Aranyak used to be published serially in a monthly magazine titled Prabasi. It was first published as a book by Katyayani Book Stall. Presently the edition available is the one published by Mitra & Ghosh Publishers Pvt. Ltd. It was first published in May, 1976 and the present paperback classic edition is the 24th print which is dated January, 2010. This edition was edited by Shri Taradas Bandyopadhyay, son of the author.

== Translations ==
Aranyak has been translated into Sinhala language by Chintha Lakshmi Sinhaarachchi (චින්තා ලක්‍ෂ්මී සිංහආරච්චි) as Aranakata Pem Banda (අරණකට පෙම් බැඳ). The novel has been translated into English by Rimli Bhattacharya as Aranyak: Of the Forest (2002). The book has been translated into English in January 2017 by Lucknow-based Suchismita Banerjee Rai.

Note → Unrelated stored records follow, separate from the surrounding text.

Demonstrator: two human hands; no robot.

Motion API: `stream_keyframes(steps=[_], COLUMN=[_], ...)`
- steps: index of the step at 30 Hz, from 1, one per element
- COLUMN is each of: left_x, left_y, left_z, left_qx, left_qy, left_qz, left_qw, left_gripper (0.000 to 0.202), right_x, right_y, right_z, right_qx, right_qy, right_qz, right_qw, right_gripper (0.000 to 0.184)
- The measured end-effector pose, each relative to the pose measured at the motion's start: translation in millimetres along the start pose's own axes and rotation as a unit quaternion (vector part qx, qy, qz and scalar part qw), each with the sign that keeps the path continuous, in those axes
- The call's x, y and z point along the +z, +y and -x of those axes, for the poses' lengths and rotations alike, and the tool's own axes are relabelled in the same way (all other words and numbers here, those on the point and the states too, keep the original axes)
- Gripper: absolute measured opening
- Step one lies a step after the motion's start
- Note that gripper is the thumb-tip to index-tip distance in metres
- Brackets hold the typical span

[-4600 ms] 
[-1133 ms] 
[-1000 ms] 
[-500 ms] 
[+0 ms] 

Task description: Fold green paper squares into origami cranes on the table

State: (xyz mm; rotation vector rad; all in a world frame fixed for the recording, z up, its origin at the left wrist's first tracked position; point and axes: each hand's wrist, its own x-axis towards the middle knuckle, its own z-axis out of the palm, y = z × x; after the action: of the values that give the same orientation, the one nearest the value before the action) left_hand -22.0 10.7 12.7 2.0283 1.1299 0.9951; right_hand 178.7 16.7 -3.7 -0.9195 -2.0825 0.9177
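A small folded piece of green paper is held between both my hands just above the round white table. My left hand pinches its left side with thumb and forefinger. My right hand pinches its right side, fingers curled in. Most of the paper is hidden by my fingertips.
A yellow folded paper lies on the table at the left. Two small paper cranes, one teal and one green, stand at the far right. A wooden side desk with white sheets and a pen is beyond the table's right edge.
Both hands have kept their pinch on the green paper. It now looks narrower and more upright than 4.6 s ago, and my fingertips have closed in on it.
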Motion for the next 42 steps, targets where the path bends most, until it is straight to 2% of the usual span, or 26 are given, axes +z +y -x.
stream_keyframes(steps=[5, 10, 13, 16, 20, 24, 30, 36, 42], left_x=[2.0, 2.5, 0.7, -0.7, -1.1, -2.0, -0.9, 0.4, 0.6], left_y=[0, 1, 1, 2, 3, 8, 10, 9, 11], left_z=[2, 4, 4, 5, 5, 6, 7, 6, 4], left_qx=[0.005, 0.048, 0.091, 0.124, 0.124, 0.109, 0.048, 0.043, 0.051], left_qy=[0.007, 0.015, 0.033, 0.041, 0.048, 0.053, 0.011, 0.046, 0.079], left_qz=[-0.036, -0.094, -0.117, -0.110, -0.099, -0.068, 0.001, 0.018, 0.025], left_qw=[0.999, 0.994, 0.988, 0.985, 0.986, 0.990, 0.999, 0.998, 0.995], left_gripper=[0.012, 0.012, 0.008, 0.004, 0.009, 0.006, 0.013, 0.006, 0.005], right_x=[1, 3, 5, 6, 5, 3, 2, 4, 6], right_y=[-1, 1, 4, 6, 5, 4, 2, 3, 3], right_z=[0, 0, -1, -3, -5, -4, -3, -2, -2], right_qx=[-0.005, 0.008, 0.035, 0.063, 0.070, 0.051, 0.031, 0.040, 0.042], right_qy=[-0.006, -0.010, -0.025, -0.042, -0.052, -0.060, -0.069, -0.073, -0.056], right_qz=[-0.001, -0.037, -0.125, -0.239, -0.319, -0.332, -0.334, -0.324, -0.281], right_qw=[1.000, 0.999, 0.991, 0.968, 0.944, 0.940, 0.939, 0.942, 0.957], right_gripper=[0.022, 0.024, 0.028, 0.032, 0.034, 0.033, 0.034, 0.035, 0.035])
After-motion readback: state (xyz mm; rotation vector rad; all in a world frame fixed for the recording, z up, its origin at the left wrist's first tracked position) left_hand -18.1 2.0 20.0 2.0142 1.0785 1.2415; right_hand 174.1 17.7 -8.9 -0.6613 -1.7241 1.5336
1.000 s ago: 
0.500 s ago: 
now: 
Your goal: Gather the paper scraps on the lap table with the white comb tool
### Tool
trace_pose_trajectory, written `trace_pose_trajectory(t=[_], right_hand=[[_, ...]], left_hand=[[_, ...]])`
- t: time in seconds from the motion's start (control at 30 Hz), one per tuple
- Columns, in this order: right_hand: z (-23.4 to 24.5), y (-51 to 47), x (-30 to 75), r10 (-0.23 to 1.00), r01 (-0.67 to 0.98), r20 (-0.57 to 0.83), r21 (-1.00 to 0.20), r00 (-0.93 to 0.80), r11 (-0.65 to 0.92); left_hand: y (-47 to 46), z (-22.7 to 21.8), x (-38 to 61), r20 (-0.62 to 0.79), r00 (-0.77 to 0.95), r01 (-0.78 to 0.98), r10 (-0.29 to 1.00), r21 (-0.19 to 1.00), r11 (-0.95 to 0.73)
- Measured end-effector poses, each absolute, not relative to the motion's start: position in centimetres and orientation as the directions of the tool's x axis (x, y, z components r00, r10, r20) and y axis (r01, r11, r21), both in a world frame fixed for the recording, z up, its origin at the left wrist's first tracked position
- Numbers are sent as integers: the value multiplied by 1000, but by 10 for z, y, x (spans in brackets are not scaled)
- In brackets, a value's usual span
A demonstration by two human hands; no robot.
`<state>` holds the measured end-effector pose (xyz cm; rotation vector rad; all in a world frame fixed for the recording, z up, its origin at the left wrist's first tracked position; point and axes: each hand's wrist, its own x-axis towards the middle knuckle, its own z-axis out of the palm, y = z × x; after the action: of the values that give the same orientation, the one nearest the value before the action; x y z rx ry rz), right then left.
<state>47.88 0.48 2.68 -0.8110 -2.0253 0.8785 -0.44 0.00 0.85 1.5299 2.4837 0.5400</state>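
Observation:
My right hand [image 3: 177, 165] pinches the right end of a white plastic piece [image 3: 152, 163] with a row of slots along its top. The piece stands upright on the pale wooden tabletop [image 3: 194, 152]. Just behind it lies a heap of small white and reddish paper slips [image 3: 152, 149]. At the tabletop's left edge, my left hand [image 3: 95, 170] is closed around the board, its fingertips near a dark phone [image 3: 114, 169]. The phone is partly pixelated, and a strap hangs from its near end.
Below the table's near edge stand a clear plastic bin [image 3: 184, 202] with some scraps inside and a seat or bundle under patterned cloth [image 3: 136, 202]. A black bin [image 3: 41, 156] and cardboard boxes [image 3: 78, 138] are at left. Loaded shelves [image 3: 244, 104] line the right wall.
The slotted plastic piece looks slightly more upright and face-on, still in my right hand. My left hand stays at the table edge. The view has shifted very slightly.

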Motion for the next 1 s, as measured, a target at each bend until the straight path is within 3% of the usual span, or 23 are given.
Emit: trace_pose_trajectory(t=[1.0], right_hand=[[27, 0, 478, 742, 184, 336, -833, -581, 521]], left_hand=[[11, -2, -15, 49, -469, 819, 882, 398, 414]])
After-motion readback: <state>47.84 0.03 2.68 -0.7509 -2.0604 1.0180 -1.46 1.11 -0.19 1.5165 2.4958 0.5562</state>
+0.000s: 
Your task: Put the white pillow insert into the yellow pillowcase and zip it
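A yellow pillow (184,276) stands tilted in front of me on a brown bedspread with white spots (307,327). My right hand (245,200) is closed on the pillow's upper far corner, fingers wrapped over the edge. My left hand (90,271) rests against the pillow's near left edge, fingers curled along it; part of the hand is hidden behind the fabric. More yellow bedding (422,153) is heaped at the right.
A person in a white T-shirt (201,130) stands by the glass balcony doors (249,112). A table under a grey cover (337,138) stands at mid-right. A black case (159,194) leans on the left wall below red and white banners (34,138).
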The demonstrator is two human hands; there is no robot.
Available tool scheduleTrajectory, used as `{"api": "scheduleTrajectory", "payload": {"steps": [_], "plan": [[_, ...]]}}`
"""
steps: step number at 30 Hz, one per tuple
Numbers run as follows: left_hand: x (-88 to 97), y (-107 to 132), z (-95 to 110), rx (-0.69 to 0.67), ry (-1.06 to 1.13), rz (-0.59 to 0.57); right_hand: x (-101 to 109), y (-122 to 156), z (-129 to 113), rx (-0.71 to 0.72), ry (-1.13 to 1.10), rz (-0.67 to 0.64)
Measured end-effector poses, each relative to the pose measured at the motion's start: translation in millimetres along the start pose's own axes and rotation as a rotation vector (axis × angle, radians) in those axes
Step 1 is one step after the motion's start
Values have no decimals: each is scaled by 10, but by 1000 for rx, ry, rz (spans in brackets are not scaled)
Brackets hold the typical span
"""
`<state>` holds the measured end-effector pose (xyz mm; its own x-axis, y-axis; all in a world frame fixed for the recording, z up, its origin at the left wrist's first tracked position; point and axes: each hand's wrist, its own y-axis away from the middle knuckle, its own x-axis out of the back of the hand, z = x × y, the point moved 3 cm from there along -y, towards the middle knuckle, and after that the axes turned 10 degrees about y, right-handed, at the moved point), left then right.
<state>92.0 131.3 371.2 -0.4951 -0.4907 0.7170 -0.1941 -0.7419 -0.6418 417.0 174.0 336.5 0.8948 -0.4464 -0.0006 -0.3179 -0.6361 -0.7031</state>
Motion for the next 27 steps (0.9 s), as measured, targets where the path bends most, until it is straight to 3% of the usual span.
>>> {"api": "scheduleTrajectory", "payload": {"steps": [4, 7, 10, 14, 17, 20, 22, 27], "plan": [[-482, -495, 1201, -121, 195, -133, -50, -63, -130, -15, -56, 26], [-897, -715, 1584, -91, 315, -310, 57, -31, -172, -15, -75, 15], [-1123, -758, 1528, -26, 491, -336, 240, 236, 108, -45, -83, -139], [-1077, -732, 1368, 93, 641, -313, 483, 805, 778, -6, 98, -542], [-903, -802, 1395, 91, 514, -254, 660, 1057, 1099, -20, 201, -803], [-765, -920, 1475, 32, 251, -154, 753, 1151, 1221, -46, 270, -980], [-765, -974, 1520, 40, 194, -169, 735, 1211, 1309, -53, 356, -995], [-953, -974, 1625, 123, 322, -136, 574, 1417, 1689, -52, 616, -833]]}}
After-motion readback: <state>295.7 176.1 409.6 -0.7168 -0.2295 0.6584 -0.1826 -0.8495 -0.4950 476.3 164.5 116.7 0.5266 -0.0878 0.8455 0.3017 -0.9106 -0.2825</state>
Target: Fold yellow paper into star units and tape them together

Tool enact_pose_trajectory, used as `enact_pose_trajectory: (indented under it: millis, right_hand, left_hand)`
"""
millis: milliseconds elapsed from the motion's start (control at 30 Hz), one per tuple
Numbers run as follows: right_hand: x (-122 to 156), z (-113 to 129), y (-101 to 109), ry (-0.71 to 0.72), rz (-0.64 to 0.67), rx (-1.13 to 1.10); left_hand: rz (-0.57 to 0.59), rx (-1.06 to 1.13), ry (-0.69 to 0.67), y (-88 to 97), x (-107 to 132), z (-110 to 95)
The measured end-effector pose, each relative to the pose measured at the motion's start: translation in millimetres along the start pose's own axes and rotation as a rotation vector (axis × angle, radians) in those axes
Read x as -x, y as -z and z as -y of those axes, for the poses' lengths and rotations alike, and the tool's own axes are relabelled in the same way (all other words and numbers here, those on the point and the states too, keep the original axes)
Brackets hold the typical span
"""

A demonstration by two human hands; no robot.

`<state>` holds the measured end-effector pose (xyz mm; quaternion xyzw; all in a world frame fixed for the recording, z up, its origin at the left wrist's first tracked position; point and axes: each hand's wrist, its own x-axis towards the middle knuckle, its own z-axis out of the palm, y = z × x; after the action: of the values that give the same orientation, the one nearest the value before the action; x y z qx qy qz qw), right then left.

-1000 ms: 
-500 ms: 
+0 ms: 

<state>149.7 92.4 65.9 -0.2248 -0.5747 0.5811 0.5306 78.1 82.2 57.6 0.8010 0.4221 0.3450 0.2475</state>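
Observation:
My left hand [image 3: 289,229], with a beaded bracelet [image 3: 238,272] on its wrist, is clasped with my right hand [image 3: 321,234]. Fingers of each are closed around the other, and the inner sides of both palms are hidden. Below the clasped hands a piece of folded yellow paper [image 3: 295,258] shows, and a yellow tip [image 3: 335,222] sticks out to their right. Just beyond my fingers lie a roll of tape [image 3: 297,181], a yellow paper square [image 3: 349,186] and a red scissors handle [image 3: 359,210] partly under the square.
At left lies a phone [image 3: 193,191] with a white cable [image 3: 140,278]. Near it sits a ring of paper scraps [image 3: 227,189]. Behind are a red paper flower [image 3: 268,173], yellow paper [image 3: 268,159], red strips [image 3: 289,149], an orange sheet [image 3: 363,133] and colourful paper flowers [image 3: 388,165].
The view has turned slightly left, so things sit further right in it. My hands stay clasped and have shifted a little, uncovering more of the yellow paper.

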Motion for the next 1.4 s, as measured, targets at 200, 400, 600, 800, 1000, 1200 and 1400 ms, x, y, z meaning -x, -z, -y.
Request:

The English version is published by Kolkata-based Mitra and Ghosh Publishers. The book’s Hindi version was translated by Kallol Chakraborty and was published by Ananya Prakashan in 2022.The book has been translated into Malayalam as "Aaranyakam" by Leela Sarkar in 2008. This novel has been translated into French (De la forêt) by France Bhattacharya and published by Zulma in 2020.